SWE-bench

A benchmark for evaluating AI coding agents against real GitHub issues, measuring whether agents can produce correct fixes.

SWE-bench is a benchmark for evaluating AI coding agents against real GitHub issues. It presents agents with actual bug reports and feature requests from open-source repositories and measures whether the agent can produce a correct fix.

SWE-bench Verified is a curated subset with human-validated solutions. Top scores currently exceed 70% on the verified set. The benchmark has become the standard evaluation for autonomous coding capabilities.

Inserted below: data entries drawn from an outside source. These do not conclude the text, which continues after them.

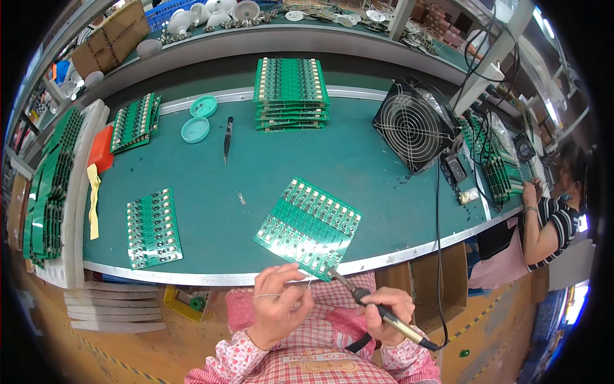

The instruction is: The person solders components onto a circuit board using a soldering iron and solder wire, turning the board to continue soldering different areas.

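Note:
A green circuit board panel (pixel 311 225) with rows of small components lies tilted at the table's front edge, its near corner toward me. My right hand (pixel 388 312) grips a soldering iron (pixel 398 325), whose metal tip meets or nearly meets that near corner. Thin solder wire (pixel 267 295) runs through the fingers of my left hand (pixel 281 302), which is closed in a pinch just left of the iron's tip. The wire's end rises toward the same corner of the board. Whether the tip touches the solder, I cannot tell.
A smaller board panel (pixel 154 228) lies to the left. Behind are a board stack (pixel 291 96), two turquoise round dishes (pixel 195 130) and a pen-like tool (pixel 228 141). A fan (pixel 416 125) stands at right; the iron's black cable (pixel 439 256) hangs over the edge. A co-worker (pixel 550 217) sits far right.

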Demonstrator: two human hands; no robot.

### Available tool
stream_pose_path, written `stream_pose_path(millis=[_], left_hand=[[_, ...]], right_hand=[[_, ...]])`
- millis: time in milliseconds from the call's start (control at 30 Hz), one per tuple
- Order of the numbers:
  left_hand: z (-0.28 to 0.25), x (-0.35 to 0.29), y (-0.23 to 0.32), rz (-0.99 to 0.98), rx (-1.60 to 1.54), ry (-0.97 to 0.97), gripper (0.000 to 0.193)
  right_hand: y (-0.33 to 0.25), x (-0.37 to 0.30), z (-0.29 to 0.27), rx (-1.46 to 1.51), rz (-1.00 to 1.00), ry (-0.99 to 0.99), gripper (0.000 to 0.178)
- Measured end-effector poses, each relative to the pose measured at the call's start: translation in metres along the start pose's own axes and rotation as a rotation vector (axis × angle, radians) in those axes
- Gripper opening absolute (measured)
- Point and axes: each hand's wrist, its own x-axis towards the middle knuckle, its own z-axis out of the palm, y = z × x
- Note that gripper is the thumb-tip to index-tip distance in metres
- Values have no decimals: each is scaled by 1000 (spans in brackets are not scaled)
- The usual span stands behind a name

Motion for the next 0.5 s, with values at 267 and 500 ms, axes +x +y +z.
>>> stream_pose_path(millis=[267,500], left_hand=[[2,0,-4,8,12,6,16],[4,1,-5,10,30,6,18]], right_hand=[[-5,12,4,-68,-156,-124,15],[-3,13,8,-65,-150,-157,15]])
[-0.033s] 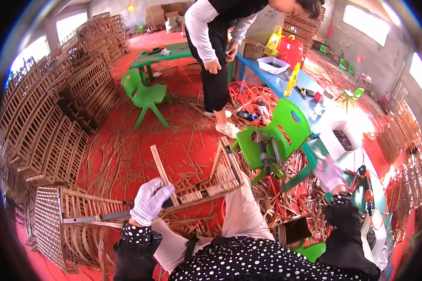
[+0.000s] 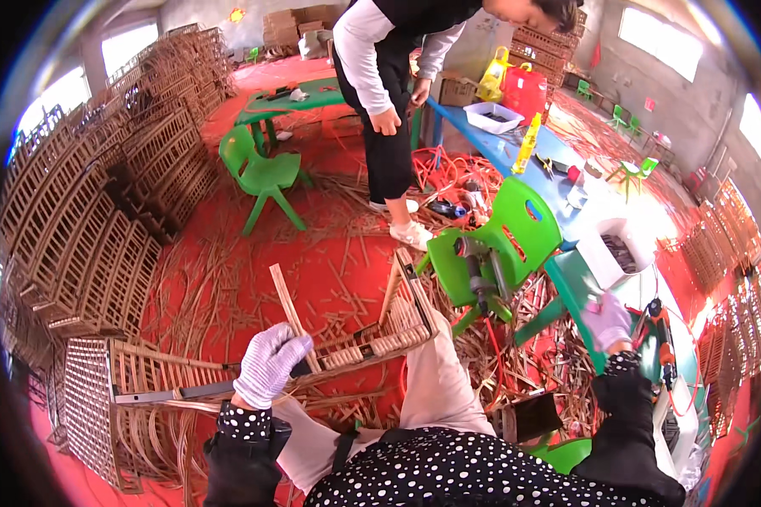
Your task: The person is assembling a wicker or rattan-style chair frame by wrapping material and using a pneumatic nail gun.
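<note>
My left hand (image 2: 266,365), in a striped white glove, is closed on the near side of a woven rattan frame (image 2: 379,342) resting across my lap. One wooden strip (image 2: 289,300) sticks up from the frame beside my fingers. A long dark metal bar (image 2: 177,395) stretches left from under that hand to a lattice panel (image 2: 86,397). My right hand (image 2: 606,323), gloved too, hangs over the green table at the right, just below a white bin (image 2: 599,260) of small dark pieces. Its fingers are blurred, and whether they hold anything is unclear.
A power tool lies on the green chair (image 2: 520,224) ahead. An orange and black tool (image 2: 666,359) with a red hose lies right of my right hand. Another person (image 2: 380,110) leans over beside the blue table (image 2: 490,144). Rattan scraps cover the red floor; woven panels (image 2: 84,220) are stacked left.
My right hand has shifted a little to the right and toward me. The left hand and the rattan frame stay nearly still.
</note>
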### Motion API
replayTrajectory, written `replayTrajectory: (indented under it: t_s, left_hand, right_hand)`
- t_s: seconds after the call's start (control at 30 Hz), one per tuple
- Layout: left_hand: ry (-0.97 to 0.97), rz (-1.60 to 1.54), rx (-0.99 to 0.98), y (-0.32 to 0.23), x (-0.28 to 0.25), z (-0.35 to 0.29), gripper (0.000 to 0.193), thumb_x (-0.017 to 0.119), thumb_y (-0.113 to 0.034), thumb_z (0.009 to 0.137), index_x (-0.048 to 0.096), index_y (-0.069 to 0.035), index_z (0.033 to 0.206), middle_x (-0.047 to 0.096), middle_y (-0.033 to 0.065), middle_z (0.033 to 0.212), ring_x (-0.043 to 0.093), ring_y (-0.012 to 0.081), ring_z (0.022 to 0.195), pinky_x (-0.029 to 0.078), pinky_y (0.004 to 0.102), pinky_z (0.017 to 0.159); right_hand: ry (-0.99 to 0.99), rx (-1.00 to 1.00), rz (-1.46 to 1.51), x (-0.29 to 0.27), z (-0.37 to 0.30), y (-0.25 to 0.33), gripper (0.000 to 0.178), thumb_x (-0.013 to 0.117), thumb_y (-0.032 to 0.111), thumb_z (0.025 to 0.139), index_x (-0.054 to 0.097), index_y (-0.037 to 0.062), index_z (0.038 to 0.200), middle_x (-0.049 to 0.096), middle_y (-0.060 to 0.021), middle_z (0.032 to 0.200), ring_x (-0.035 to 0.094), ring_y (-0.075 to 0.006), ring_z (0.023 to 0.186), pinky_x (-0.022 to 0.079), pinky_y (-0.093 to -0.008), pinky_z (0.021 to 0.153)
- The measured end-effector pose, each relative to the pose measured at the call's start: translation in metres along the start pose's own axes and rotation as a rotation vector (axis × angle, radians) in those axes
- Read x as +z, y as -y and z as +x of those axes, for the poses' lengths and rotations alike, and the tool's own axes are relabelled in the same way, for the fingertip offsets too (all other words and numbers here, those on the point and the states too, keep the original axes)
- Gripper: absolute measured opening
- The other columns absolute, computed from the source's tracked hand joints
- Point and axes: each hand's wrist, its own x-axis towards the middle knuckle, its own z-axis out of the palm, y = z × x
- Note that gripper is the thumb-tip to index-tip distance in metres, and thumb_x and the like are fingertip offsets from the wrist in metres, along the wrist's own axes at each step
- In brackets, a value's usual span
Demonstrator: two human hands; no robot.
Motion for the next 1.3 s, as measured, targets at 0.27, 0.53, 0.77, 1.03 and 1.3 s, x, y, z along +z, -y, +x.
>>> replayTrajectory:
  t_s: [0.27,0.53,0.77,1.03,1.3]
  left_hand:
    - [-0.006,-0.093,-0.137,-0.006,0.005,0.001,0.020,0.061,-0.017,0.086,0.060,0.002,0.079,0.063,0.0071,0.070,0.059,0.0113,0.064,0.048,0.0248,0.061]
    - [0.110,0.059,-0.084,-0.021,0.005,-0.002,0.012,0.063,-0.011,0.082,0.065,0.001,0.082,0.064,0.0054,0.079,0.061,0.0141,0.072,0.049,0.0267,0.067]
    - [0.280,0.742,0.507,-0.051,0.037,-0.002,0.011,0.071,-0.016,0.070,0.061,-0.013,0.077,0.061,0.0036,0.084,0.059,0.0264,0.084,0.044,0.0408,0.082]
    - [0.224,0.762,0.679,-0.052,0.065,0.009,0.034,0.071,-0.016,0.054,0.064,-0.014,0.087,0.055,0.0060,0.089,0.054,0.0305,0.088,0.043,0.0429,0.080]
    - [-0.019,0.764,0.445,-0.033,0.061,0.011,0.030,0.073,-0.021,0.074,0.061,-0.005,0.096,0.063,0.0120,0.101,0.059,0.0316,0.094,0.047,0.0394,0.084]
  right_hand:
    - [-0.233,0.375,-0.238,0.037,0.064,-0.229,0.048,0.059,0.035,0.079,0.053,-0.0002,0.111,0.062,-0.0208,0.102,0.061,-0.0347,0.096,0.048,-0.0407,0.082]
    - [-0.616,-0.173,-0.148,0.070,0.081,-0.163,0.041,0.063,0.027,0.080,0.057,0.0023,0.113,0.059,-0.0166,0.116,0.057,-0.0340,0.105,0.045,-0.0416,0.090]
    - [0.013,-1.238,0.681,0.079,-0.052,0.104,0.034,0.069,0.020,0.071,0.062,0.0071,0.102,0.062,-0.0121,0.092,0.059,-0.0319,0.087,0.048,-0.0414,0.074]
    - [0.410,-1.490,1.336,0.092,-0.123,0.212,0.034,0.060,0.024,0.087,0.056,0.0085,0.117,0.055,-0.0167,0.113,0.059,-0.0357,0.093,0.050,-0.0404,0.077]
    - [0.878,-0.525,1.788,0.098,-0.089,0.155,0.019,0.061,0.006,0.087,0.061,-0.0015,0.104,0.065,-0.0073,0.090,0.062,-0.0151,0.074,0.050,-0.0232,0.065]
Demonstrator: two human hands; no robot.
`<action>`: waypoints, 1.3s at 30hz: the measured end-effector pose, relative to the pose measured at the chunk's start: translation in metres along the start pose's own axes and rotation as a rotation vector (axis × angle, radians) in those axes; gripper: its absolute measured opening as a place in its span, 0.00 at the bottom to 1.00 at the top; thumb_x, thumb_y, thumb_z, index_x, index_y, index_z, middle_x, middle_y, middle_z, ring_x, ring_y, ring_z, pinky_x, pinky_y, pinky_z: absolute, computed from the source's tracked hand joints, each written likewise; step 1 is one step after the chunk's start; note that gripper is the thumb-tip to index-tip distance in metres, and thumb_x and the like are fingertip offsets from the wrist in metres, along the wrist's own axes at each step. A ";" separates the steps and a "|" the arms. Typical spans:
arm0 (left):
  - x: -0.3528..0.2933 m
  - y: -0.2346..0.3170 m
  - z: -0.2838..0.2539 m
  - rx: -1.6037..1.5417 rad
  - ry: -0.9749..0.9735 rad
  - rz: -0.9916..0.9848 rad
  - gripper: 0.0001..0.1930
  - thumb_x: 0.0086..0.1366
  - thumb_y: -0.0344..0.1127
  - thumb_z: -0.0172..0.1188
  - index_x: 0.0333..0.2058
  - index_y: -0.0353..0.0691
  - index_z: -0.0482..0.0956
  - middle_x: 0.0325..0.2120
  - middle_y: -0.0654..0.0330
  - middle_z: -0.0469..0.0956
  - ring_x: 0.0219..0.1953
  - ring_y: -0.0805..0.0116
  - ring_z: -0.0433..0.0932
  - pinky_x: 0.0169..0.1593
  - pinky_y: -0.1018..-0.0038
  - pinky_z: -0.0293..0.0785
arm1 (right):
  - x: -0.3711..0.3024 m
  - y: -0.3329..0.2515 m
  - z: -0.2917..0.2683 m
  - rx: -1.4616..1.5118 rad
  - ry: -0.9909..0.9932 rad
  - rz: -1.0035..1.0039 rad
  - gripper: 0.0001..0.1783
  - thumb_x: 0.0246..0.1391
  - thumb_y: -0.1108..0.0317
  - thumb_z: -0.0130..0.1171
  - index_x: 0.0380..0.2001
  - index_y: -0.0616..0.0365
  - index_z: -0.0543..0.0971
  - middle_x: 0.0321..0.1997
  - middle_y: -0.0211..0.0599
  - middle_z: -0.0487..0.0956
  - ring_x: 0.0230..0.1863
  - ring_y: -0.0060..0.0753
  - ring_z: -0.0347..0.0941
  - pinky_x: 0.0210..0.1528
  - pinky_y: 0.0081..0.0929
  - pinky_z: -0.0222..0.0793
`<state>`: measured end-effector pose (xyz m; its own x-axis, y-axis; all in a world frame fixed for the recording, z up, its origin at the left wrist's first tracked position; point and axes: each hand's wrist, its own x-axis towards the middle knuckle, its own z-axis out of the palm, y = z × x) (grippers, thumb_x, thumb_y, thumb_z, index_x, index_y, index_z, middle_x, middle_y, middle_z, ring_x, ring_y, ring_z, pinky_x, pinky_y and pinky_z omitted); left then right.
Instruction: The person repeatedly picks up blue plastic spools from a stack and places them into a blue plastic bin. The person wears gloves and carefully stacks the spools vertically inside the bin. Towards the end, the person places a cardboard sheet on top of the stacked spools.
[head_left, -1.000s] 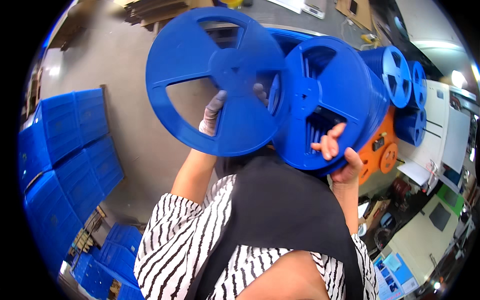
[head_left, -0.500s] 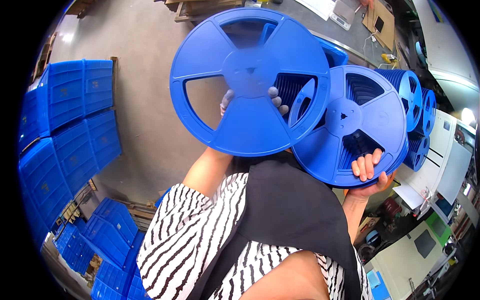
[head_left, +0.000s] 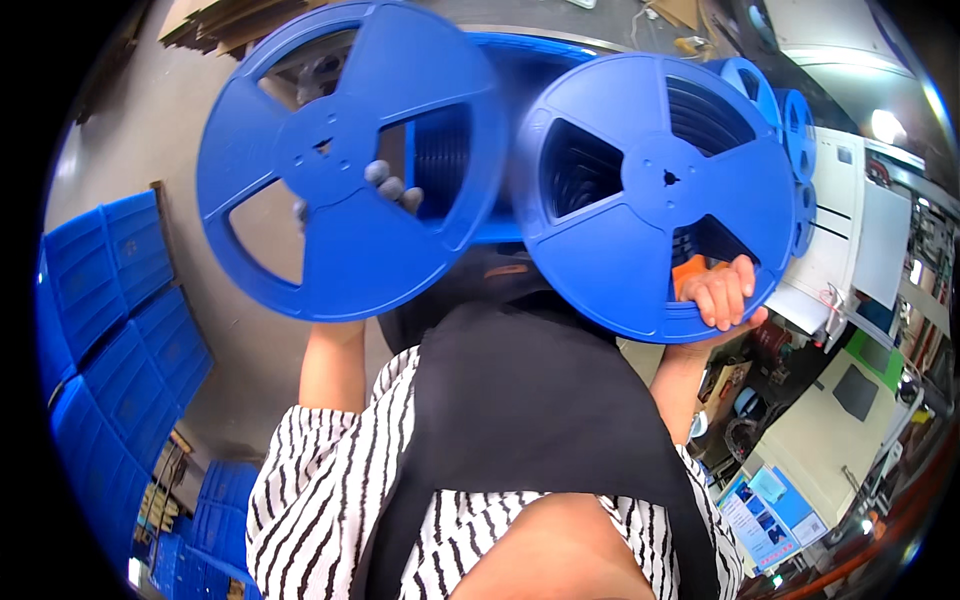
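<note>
A large blue plastic reel (head_left: 370, 250) with three cut-out windows faces me on the left. My left hand (head_left: 393, 186), its fingertips grey as if gloved, is behind it, fingers curled and showing through two windows. On the right, a second blue reel (head_left: 590, 260) is gripped at its lower right rim by my bare right hand (head_left: 718, 294), fingers passing through a window. More reel rims show through its windows, stacked behind. Between the two reels a blue crate (head_left: 540, 43) is partly hidden, with ribbed dark blue edges inside.
Further blue reels (head_left: 798, 125) stand in rows at the upper right. Blue crates (head_left: 95, 260) are stacked along the left side. Brown boards (head_left: 225, 25) lie at the upper left. A pale machine (head_left: 830, 420) stands at the right.
The left reel has moved left and slightly up with my left hand, away from the right reel it overlapped. My right hand and the right reel appear further left and higher.
</note>
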<state>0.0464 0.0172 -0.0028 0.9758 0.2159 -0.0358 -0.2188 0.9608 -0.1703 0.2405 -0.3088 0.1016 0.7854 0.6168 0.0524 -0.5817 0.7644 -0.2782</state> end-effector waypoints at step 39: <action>0.064 -0.112 0.040 0.828 0.486 -0.487 0.54 0.52 0.30 0.73 0.70 0.50 0.44 0.51 0.53 0.76 0.42 0.64 0.78 0.44 0.69 0.78 | 0.005 0.086 0.037 -0.749 0.398 0.389 0.30 0.48 0.65 0.66 0.53 0.64 0.69 0.45 0.47 0.79 0.44 0.39 0.78 0.51 0.38 0.73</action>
<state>0.1335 -0.0696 0.0529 0.8149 -0.1383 -0.5629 0.4376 0.7836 0.4409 0.1865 -0.2334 0.1138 0.6591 0.5886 -0.4682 -0.6397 0.1113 -0.7605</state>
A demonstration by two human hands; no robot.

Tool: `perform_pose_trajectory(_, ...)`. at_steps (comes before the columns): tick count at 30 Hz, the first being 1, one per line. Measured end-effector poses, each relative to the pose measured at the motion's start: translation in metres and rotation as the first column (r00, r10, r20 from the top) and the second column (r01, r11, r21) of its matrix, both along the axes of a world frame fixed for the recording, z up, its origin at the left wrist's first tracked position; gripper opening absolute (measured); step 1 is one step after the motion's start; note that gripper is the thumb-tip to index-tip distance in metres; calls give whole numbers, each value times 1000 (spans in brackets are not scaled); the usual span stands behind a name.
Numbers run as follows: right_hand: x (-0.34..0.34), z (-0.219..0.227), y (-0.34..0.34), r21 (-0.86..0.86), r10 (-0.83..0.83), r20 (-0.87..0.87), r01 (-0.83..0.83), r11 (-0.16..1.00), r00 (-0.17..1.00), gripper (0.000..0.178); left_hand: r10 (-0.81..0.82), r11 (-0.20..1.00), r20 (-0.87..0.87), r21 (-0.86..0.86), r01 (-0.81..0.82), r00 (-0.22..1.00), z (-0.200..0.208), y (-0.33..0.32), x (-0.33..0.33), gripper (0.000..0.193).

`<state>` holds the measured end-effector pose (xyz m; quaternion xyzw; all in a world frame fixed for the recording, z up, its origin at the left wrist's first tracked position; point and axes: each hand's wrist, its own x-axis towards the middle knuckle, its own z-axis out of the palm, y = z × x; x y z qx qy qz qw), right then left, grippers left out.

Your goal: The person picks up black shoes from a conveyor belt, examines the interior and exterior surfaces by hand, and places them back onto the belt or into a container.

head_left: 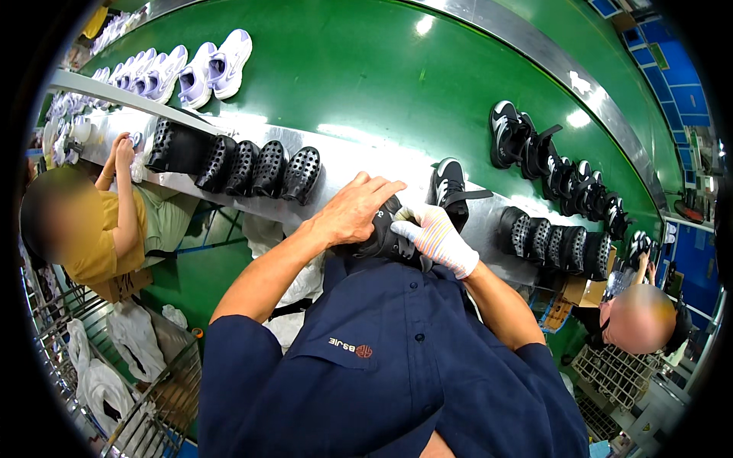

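Observation:
A black sneaker [376,243] is held close against the front of my dark blue shirt. My left hand [353,208], bare, lies over its far left side and grips it, the fingers pointing right. My right hand [443,238] wears a striped knitted glove and pinches the shoe's upper near the opening with thumb and fingers. Part of the shoe is hidden beneath both hands. Just beyond the glove, a second black sneaker [449,183] with a grey-white toe and a loose strap stands on the metal ledge [347,149].
Black perforated shoe-shaped forms [269,169] line the ledge at left; more forms [561,243] stand at right. Lilac-white sneakers [221,67] and black sneakers [540,153] sit on the green belt [359,69]. People work at both sides. A wire cart [164,382] is at lower left.

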<state>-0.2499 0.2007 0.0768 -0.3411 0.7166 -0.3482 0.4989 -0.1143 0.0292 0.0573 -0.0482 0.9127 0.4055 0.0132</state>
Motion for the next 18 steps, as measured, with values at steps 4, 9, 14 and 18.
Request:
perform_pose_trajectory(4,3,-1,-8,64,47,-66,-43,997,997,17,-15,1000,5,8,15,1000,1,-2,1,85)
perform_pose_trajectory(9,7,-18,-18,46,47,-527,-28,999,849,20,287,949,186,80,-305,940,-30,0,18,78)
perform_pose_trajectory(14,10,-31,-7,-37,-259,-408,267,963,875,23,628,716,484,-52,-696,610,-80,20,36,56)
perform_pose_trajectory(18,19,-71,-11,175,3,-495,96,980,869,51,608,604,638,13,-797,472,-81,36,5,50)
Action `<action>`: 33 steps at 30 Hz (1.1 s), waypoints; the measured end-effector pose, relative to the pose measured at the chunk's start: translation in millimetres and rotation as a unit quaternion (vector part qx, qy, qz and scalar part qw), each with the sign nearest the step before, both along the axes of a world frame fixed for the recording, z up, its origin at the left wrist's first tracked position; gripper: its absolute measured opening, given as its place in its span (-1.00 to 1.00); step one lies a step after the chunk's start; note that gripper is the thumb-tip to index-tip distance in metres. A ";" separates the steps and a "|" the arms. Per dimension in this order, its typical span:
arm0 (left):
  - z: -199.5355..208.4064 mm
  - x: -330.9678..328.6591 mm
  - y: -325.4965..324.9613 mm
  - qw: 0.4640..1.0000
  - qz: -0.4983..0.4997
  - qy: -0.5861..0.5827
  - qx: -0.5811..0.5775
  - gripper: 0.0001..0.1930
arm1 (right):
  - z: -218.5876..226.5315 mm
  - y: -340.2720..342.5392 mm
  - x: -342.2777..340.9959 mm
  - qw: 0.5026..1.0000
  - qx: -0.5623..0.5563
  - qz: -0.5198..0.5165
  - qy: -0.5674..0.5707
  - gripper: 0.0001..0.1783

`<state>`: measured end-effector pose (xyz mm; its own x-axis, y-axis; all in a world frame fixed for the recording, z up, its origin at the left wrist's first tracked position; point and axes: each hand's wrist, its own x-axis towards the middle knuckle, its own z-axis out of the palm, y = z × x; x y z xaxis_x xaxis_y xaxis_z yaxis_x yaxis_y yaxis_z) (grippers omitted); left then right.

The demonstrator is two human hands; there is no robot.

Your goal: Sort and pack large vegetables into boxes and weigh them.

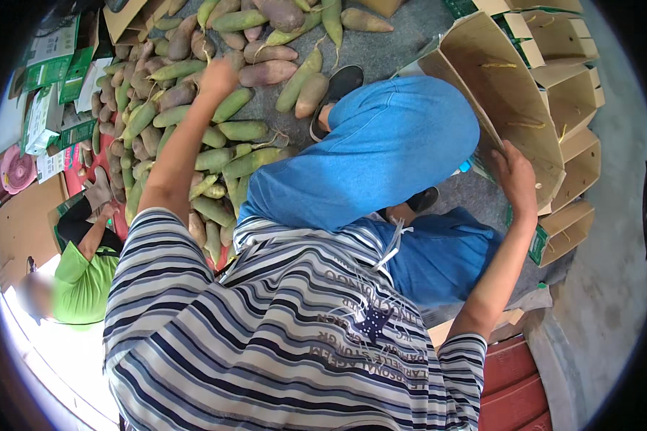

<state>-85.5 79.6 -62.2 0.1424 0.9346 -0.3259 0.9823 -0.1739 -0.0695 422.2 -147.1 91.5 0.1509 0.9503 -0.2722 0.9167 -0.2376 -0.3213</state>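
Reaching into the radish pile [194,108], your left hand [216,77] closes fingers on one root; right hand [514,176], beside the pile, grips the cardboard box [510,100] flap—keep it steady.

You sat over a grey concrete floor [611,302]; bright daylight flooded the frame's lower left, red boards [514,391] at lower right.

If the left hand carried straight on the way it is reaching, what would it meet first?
Probably the pile of long green and purple root vegetables on the ground; the left hand already looks at or on them, though depth is unclear.
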 end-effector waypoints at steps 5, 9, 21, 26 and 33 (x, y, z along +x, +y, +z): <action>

A key finding from SWE-bench research is that scaffolding matters as much as the model. In one test, three different agent frameworks running the same underlying model scored 17 issues apart on 731 problems. The architecture around the model does real work.

In plain English

The standardized test for AI coding agents — it measures how often they can solve real, verified GitHub issues from actual open source projects.

Why it matters

Before SWE-bench, AI coding tool comparisons were marketing demos and cherry-picked examples. SWE-bench tests agents against problems with known correct solutions, requiring working patches rather than plausible-looking code. It gives "72.5% score" a concrete, reproducible meaning — the agent solved 72.5% of the verified test cases correctly.

In practice

SWE-bench presents an agent with a real GitHub issue: a Django bug where filtering by a related field generates incorrect SQL. The agent reads the issue description, navigates the codebase, produces a patch, and the patch is tested against the existing test suite. No partial credit — it either fixes the issue or it does not. The verified subset (SWE-bench Verified) uses 500 human-validated problems to eliminate ambiguous test cases.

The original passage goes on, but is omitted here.